#### [TASK]
An exact transcription is needed, starting at the line containing "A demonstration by" and running through the last line of the records, with every picture left out.

#### [DATA LISTING]
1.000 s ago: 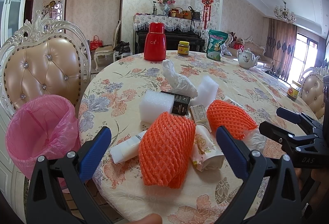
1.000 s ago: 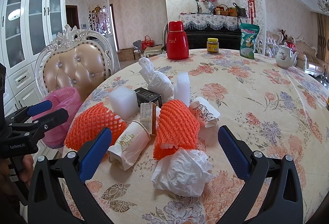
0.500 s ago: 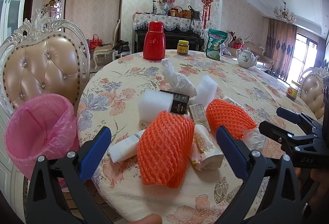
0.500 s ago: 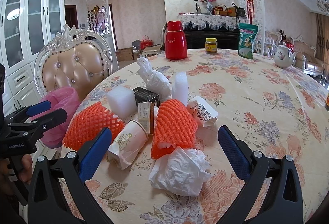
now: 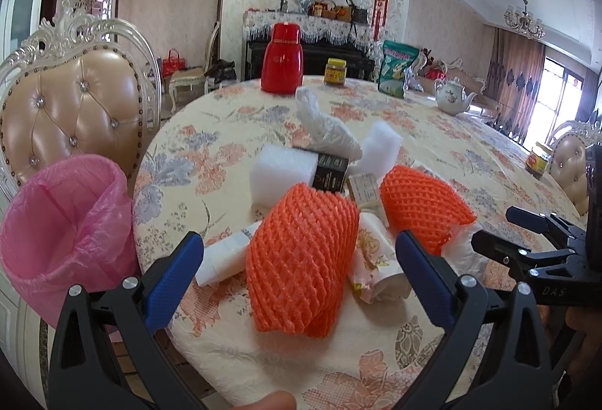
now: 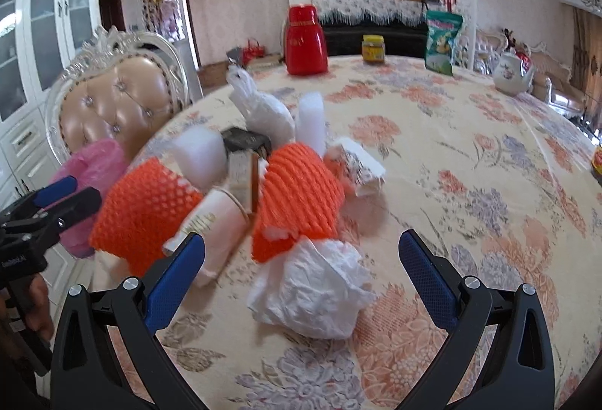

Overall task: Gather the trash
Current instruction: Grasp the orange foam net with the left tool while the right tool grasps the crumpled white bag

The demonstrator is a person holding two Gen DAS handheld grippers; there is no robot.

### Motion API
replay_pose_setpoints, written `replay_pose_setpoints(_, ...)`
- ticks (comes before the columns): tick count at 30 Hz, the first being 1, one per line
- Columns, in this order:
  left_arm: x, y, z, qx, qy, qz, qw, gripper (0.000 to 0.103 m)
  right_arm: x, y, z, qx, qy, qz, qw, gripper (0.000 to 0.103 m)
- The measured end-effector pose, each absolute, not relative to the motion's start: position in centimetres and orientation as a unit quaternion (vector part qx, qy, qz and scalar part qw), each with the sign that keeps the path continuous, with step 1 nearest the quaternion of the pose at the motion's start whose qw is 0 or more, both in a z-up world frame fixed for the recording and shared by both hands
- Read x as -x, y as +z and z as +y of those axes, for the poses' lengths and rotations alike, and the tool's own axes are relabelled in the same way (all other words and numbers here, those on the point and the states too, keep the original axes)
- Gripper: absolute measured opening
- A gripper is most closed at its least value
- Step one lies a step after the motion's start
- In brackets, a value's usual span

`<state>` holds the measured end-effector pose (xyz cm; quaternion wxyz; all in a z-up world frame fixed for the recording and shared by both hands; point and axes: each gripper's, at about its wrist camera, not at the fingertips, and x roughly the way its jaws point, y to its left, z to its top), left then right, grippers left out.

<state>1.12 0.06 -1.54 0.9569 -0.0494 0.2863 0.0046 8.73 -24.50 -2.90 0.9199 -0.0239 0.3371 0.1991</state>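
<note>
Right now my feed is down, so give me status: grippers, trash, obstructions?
Left gripper open, empty, facing orange foam net. Right gripper open, empty, over crumpled tissue. Trash pile on table; pink-lined bin beside it. Nothing blocking.

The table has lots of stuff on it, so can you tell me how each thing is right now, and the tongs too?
Left tongs: open, empty.
Right tongs: open, empty.
Near orange foam net: lying on the table, between the left tongs.
Crumpled white paper: on the table, between the right tongs.
Pink-lined bin: open, beside the table.
Red flask: upright, closed.
Yellow-lidded jar: upright, lid on.
Teapot: upright, lid on.
</note>
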Motion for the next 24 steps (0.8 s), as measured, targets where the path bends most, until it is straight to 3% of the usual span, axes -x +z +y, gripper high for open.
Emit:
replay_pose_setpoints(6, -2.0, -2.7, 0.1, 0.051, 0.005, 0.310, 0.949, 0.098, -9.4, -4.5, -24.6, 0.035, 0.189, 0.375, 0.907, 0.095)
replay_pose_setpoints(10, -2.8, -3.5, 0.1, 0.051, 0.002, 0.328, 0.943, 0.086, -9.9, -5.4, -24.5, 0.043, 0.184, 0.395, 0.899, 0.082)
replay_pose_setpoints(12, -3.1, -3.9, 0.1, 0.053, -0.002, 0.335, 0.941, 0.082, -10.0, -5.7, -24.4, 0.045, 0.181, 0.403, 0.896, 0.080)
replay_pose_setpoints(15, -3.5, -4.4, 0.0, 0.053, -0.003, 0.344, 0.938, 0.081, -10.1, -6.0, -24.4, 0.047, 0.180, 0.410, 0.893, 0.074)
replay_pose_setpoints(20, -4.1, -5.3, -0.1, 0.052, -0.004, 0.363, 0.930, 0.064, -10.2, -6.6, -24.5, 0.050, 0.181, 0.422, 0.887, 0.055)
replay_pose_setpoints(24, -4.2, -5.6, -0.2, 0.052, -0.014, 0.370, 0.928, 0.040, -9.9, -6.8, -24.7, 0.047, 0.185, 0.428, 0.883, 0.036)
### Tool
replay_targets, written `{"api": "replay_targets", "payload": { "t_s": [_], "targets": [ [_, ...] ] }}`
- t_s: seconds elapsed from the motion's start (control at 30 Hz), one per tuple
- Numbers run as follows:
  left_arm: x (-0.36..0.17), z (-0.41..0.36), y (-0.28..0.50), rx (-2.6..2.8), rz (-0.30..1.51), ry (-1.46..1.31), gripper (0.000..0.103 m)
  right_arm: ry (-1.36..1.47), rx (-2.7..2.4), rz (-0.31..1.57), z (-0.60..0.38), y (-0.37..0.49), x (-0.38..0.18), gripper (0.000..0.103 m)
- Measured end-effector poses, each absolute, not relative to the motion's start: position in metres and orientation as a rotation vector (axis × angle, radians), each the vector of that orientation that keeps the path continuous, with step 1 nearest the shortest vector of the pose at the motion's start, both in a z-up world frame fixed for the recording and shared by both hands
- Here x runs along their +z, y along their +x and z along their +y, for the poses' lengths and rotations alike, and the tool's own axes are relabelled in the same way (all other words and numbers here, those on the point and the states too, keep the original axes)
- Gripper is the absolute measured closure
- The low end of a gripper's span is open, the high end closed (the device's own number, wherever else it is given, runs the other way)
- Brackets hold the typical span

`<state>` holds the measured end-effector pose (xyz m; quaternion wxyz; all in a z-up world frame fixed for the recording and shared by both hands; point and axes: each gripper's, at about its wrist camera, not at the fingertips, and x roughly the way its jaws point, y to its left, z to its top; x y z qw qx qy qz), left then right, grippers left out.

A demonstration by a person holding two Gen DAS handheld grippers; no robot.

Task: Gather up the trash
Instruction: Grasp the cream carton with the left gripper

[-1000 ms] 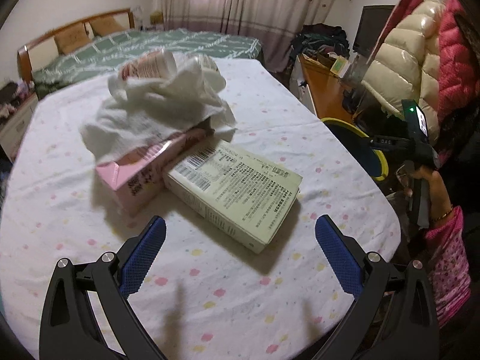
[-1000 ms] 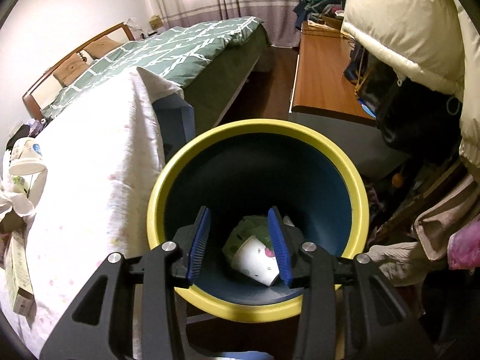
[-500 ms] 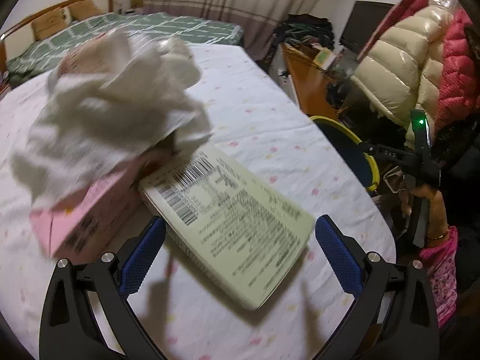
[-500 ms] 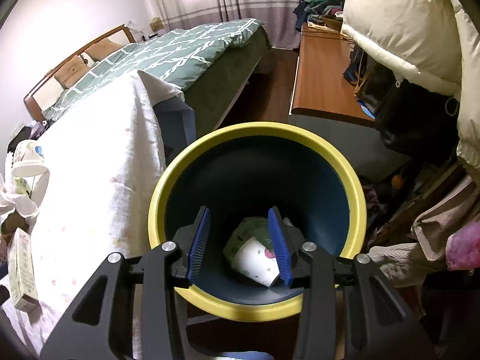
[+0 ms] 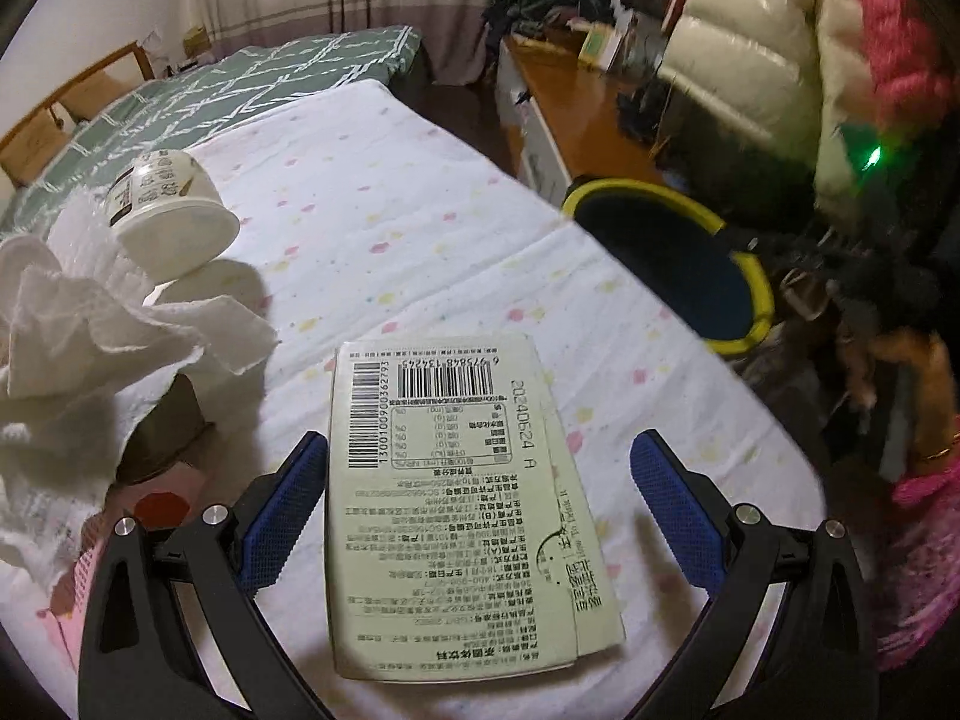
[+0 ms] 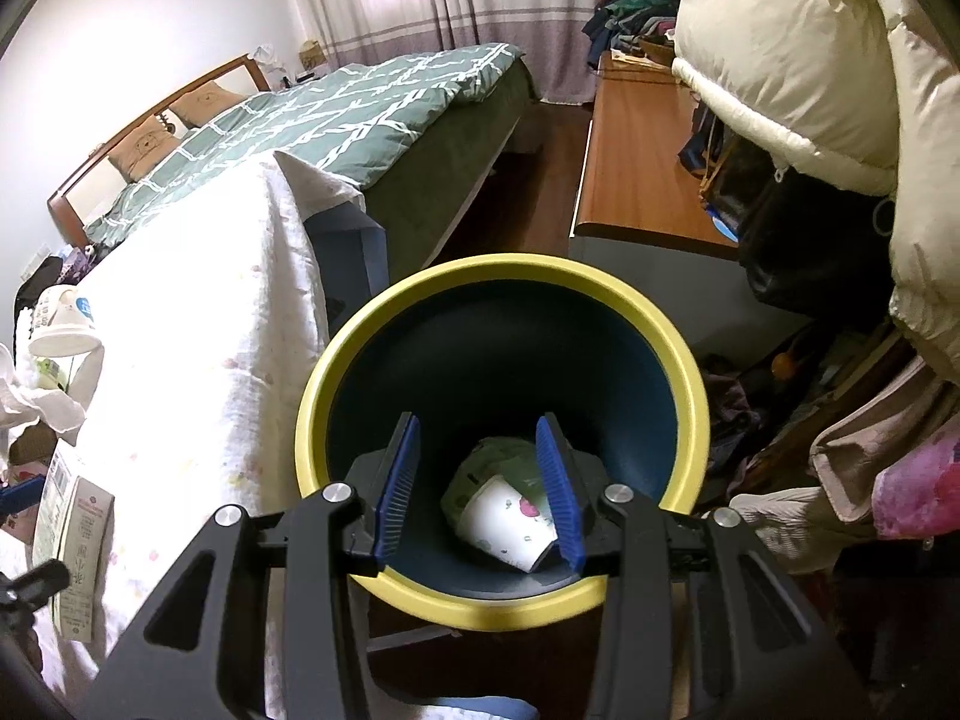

#### [RESULT OF THIS EXERCISE]
A demonstration by a person holding two Gen DAS handheld grippers; no robot.

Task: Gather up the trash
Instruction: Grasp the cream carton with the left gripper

[-1000 ms] 
[-1000 ms] 
[-500 ms] 
[-500 ms] 
[+0 ms] 
[+0 ms] 

No further work remains on this exercise.